[Material provided Boundary: Start]
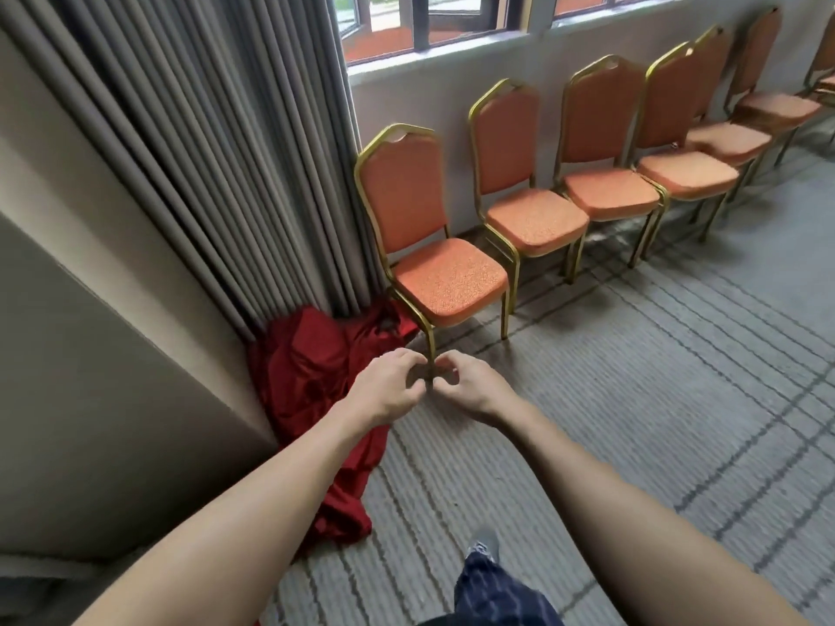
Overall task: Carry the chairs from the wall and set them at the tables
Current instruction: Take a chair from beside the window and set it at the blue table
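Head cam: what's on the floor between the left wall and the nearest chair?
A crumpled red cloth, heaped at the foot of the grey curtain, beside the nearest chair. Shows in the head view.

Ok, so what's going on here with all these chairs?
A person faces a row of orange padded chairs with gold metal frames, lined along the wall under the window. None has been picked up yet. The left hand and right hand meet in front of the nearest chair, fingers curled, gripping nothing. A crumpled red cloth lies on the carpet beside the grey curtain.
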`<action>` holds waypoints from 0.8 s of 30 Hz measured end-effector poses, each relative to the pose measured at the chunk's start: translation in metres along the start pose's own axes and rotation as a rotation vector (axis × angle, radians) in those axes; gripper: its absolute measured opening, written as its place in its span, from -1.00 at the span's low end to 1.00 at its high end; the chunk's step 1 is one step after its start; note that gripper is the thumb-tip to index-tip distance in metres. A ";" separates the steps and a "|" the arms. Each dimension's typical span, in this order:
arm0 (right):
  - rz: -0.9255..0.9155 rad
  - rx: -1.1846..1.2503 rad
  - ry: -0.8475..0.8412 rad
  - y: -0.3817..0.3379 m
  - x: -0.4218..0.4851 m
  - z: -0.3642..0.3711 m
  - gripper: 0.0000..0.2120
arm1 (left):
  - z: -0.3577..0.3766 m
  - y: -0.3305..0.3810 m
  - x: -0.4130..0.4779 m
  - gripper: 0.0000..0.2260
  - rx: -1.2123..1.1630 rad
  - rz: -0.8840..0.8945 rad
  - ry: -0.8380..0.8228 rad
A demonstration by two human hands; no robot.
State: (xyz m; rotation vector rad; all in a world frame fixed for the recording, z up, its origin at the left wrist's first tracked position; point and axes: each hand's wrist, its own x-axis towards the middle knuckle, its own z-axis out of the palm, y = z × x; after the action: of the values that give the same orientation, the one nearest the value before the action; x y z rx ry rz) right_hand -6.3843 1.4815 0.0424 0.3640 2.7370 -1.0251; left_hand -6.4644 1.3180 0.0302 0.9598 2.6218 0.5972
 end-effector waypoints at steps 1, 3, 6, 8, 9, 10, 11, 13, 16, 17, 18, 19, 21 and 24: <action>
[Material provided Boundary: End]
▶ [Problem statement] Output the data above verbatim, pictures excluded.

▶ [Response box]
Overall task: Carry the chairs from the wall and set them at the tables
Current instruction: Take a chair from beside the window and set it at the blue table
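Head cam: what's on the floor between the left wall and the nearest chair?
A crumpled red cloth, heaped at the foot of the grey curtain, beside the nearest chair. Shows in the head view.

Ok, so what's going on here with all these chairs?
A person faces a row of orange padded chairs with gold metal frames, lined along the wall under the window. None has been picked up yet. The left hand and right hand meet in front of the nearest chair, fingers curled, gripping nothing. A crumpled red cloth lies on the carpet beside the grey curtain.
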`<action>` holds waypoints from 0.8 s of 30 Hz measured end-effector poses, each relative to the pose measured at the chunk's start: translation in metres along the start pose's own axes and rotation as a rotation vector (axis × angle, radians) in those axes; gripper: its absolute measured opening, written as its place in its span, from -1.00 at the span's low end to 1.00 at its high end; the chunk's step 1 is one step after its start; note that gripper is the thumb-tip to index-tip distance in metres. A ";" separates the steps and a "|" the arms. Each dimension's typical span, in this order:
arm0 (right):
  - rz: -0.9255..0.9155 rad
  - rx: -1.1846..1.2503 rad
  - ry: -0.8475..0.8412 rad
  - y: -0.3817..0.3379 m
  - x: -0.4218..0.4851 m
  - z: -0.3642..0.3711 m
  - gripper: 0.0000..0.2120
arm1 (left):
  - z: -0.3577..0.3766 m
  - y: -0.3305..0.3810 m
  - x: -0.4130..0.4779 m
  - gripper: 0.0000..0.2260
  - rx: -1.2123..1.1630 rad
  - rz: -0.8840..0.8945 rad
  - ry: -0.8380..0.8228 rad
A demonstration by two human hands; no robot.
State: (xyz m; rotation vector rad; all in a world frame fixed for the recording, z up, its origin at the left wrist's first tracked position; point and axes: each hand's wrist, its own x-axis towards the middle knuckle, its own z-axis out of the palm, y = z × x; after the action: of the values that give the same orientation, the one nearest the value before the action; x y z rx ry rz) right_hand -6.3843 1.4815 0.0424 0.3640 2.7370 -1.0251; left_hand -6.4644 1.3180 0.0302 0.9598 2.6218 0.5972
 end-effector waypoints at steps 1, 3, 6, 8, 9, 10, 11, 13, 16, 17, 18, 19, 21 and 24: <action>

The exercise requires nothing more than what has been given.